Modchips of the State - Adrock
https://trmm.net/Modchips
======
kw71
I think I found some flaws with this, now I think I am rather experienced but
I haven't seen everything.

1) He didn't demonstrate it in real hardware without outside power and ground,
while he says an arm core is very small, capacitors are large unless you
change the laws of physics. Also I never saw a reliable clock generator the
size of a 0402 (or even 1208 now that I think about it) passive. Like I said I
haven't seen everything, if there are answers to these I'd love to see them.

2) He faked in some addition to unprogrammed memory, he theorizes the change
can only work one way (change a high to low) so an obvious countermeasure is
to fill empty memory with random bit patterns.

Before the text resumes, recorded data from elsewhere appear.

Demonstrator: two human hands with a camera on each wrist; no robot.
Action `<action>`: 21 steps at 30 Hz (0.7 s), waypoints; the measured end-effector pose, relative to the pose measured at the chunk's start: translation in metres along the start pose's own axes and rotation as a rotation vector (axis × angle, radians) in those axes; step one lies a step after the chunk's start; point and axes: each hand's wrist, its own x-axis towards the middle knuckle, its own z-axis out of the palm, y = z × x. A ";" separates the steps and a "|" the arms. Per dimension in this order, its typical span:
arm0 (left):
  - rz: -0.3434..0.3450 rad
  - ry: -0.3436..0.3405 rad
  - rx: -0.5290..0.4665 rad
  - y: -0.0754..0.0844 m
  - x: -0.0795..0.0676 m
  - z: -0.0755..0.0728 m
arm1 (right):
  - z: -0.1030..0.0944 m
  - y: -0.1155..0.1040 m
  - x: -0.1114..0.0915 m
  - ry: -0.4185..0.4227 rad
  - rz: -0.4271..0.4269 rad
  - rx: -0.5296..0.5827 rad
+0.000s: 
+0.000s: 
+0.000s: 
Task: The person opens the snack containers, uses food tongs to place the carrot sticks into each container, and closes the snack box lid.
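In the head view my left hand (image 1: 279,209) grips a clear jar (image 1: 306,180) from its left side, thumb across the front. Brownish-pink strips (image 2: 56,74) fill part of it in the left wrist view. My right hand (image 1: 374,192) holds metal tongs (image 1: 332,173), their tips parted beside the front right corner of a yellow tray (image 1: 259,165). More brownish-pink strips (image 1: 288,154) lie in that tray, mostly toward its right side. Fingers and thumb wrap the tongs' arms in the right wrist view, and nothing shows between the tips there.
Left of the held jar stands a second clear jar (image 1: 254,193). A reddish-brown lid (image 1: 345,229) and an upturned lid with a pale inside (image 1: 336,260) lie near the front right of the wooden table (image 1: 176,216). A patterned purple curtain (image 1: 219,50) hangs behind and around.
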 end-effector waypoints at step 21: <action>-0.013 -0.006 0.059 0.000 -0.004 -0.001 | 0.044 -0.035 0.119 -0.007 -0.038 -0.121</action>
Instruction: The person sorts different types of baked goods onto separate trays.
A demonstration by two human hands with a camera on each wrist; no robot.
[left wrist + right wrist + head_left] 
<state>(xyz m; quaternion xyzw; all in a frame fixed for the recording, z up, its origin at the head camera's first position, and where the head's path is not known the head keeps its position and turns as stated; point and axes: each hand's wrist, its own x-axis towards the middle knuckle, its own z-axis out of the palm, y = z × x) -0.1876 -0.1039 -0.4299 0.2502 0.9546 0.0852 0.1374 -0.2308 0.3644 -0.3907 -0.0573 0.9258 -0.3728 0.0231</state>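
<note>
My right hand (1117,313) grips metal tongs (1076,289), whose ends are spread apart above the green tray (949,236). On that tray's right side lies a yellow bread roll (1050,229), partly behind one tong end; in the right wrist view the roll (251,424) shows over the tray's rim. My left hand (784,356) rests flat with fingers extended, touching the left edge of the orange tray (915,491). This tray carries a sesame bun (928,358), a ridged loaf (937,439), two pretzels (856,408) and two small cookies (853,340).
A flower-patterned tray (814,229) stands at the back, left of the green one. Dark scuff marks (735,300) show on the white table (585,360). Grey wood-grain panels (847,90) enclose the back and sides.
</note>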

3) IIRC he intercepts an spi flash in series on the data (MISO) wire. Not only
does this assume the spi clock is regular, I think it's totally wrong because
he says he turns high to low. Usually the quiescent state of a net like this
is high, due to pullup on one or both sides to Vdd (high state.) The mark on
the data wire is a short to ground against this pullup to get a low state. Now
I haven't seen everything, nor have I looked at any datasheets of parts used
in any real system, of course the pullup can be anywhere along the wire, or in
one or many integrated circuits along the net, but it really strikes me as
incomplete because he says he turns high to low and I didn't notice him
mentioning anything about any pullup and how to deal with it.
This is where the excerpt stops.